**Task goal:** Go through the data and copy every line exactly, but not the images.

**Information supplied:**

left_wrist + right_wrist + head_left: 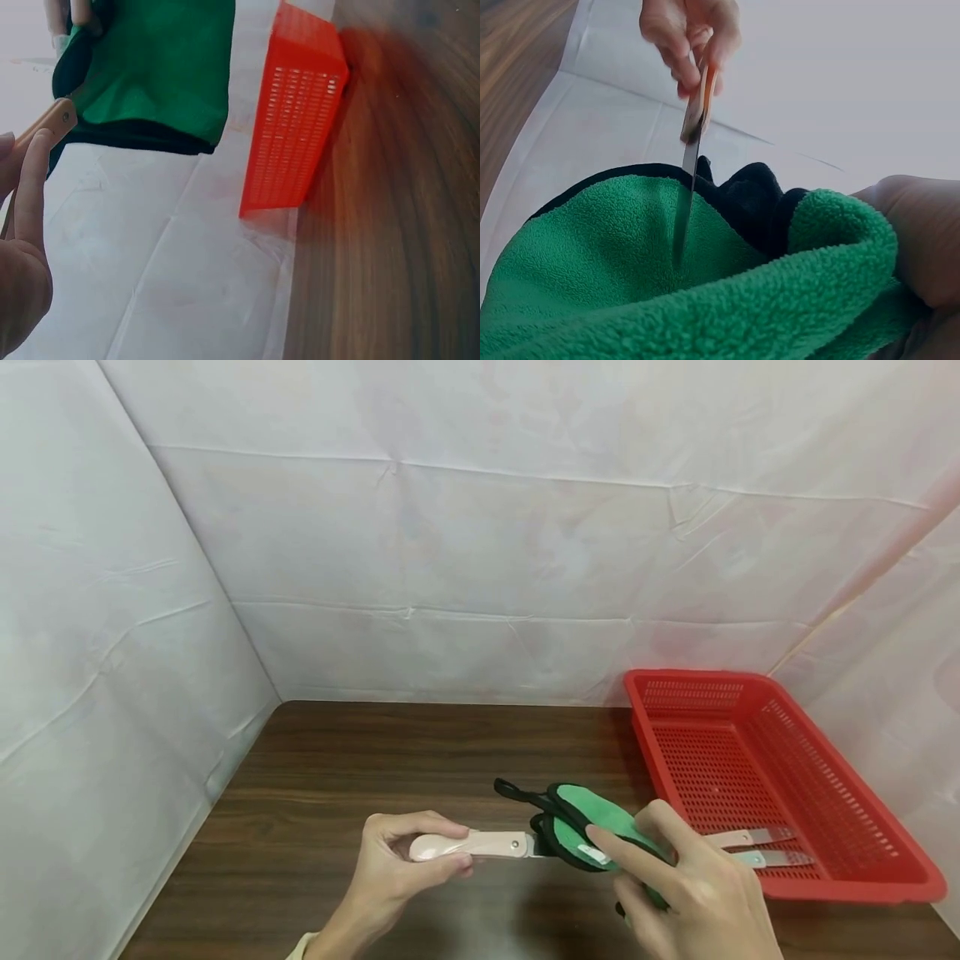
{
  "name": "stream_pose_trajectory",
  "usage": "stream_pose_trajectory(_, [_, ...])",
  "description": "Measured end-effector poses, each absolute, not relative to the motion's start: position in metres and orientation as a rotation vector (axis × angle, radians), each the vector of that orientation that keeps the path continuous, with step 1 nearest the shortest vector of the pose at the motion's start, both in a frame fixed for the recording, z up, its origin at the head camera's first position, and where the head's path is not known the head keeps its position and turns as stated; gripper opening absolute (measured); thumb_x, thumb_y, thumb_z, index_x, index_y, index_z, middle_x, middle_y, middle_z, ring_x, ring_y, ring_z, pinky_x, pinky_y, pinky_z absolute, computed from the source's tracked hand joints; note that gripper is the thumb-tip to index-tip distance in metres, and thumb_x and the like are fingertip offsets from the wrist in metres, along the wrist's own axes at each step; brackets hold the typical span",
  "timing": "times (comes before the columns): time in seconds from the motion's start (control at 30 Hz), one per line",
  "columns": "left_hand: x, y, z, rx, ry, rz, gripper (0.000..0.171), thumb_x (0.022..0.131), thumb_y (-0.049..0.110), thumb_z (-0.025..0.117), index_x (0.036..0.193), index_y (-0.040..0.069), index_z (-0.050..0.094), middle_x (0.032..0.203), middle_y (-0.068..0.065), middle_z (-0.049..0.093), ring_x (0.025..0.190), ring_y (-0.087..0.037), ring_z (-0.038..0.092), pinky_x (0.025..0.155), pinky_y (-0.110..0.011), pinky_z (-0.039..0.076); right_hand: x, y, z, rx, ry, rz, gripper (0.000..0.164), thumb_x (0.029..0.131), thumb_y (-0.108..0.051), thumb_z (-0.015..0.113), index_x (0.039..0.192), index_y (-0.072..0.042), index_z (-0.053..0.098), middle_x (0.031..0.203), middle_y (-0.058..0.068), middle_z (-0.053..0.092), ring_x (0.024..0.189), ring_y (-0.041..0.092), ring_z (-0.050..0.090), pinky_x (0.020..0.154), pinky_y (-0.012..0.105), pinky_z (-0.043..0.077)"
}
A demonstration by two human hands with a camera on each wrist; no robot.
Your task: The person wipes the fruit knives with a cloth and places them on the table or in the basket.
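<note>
My left hand [393, 864] pinches the pale pink handle of a folding knife [495, 844] between thumb and fingers. The knife is unfolded, with its blade pointing right. A green towel [600, 810] with black edging and a black hanging loop is bunched in my right hand [701, 893], whose fingers and thumb grip it. In the head view the towel covers most of the blade. From the right wrist, the blade [688, 169] shows lying against the fluffy green side, inside a fold of the towel [607, 232].
To the right on the brown wooden table [337, 760] stands a red plastic basket [847, 889] with slotted walls. Two similar folding knives, one pinkish [738, 837] and one pale green [753, 858], lie unfolded in it. White sheeting [480, 543] encloses the table behind and at both sides.
</note>
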State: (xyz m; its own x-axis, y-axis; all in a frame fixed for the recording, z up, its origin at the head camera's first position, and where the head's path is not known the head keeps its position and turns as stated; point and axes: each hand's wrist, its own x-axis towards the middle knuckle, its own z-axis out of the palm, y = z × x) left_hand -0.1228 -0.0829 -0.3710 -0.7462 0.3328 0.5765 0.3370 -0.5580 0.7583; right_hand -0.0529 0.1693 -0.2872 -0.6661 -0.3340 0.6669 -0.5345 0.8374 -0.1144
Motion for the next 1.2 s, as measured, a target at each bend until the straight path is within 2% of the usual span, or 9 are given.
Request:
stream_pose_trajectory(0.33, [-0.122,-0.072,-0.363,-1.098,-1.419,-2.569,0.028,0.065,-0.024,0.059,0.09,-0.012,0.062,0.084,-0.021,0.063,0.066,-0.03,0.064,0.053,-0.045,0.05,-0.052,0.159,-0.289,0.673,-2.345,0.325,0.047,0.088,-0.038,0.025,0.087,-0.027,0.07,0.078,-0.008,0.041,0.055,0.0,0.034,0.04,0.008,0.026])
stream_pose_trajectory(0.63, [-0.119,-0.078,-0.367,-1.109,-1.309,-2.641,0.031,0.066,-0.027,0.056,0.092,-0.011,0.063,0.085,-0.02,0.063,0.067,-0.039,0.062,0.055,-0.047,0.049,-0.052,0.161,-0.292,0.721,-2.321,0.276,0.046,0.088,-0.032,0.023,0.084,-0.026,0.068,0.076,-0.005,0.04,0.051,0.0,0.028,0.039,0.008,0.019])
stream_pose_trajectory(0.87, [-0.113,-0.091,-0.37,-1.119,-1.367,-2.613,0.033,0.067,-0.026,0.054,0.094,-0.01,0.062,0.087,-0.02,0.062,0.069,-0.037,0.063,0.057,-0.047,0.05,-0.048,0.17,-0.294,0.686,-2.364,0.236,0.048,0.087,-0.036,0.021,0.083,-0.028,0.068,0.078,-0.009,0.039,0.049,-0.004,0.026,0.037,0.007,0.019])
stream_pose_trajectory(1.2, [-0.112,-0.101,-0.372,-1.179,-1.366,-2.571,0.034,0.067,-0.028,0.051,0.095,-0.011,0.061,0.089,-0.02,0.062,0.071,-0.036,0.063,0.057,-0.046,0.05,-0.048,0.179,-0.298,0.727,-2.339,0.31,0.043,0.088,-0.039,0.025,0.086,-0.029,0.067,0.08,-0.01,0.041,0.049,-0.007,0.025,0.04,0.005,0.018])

**Exercise result:**
left_wrist + right_wrist + head_left: 
{
  "name": "stream_pose_trajectory",
  "usage": "stream_pose_trajectory(_, [_, ...])",
  "description": "Measured end-effector poses, each absolute, not relative to the motion's start: position in metres and orientation as a rotation vector (axis × angle, radians), each the vector of that orientation that keeps the path continuous, with step 1 nearest the shortest vector of the pose at the motion's start, both in a frame fixed for the recording, z up, its origin at the head camera's first position, and where the head's path is not known the head keeps its position and turns as stated; gripper opening absolute (measured); thumb_x, thumb_y, thumb_z, index_x, index_y, index_z, middle_x, middle_y, middle_z, ring_x, ring_y, ring_z, pinky_x, pinky_y, pinky_z absolute, computed from the source's tracked hand joints; note that gripper is the thumb-tip to index-tip distance in metres, and thumb_x and the like are fingertip offsets from the wrist in metres, along the wrist's own axes at each step; brackets hold the typical span",
  "timing": "times (comes before the columns): time in seconds from the motion's start (control at 30 Hz), one per line",
  "columns": "left_hand: x, y, z, rx, ry, rz, gripper (0.000..0.171), thumb_x (0.022..0.131), thumb_y (-0.049..0.110), thumb_z (-0.025..0.117), index_x (0.036..0.193), index_y (-0.040..0.069), index_z (-0.050..0.094), middle_x (0.032..0.203), middle_y (-0.068..0.065), middle_z (-0.049..0.093), ring_x (0.025..0.190), ring_y (-0.087..0.037), ring_z (-0.038..0.092), pinky_x (0.025..0.155), pinky_y (-0.110..0.011), pinky_z (-0.039..0.076); right_hand: x, y, z, rx, ry, rz, gripper (0.000..0.164), thumb_x (0.029..0.131), thumb_y (-0.108..0.051), thumb_z (-0.015..0.113), index_x (0.039..0.192), index_y (-0.072..0.042), index_z (-0.053..0.098), middle_x (0.031..0.203), middle_y (-0.058..0.068), middle_z (-0.053..0.092), ring_x (0.024..0.189), ring_y (-0.041..0.092), ring_z (-0.050..0.090), pinky_x (0.020..0.154), pinky_y (-0.012..0.105), pinky_z (-0.043..0.077)"
}
A demonstration by two human hands with a camera on each wrist; no robot.
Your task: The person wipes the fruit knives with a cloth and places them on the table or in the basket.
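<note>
My left hand [393, 864] pinches the pale pink handle of a folding knife [495, 844] between thumb and fingers. The knife is unfolded, with its blade pointing right. A green towel [600, 810] with black edging and a black hanging loop is bunched in my right hand [701, 893], whose fingers and thumb grip it. In the head view the towel covers most of the blade. From the right wrist, the blade [688, 169] shows lying against the fluffy green side, inside a fold of the towel [607, 232].
To the right on the brown wooden table [337, 760] stands a red plastic basket [847, 889] with slotted walls. Two similar folding knives, one pinkish [738, 837] and one pale green [753, 858], lie unfolded in it. White sheeting [480, 543] encloses the table behind and at both sides.
</note>
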State: (xyz m; its own x-axis, y-axis; all in a frame fixed for the recording, z up, its origin at the head camera's first position, and where the head's path is not known the head keeps its position and turns as stated; point and axes: each hand's wrist, its own x-axis towards the middle knuckle, its own z-axis out of the palm, y = z × x) left_hand -0.1228 -0.0829 -0.3710 -0.7462 0.3328 0.5765 0.3370 -0.5580 0.7583; right_hand -0.0529 0.1693 -0.2872 -0.6661 -0.3340 0.6669 -0.5345 0.8374 -0.1144
Motion for the next 1.2 s, as measured, a target at each bend until the straight path is within 2% of the usual span, or 9 are given.
Request:
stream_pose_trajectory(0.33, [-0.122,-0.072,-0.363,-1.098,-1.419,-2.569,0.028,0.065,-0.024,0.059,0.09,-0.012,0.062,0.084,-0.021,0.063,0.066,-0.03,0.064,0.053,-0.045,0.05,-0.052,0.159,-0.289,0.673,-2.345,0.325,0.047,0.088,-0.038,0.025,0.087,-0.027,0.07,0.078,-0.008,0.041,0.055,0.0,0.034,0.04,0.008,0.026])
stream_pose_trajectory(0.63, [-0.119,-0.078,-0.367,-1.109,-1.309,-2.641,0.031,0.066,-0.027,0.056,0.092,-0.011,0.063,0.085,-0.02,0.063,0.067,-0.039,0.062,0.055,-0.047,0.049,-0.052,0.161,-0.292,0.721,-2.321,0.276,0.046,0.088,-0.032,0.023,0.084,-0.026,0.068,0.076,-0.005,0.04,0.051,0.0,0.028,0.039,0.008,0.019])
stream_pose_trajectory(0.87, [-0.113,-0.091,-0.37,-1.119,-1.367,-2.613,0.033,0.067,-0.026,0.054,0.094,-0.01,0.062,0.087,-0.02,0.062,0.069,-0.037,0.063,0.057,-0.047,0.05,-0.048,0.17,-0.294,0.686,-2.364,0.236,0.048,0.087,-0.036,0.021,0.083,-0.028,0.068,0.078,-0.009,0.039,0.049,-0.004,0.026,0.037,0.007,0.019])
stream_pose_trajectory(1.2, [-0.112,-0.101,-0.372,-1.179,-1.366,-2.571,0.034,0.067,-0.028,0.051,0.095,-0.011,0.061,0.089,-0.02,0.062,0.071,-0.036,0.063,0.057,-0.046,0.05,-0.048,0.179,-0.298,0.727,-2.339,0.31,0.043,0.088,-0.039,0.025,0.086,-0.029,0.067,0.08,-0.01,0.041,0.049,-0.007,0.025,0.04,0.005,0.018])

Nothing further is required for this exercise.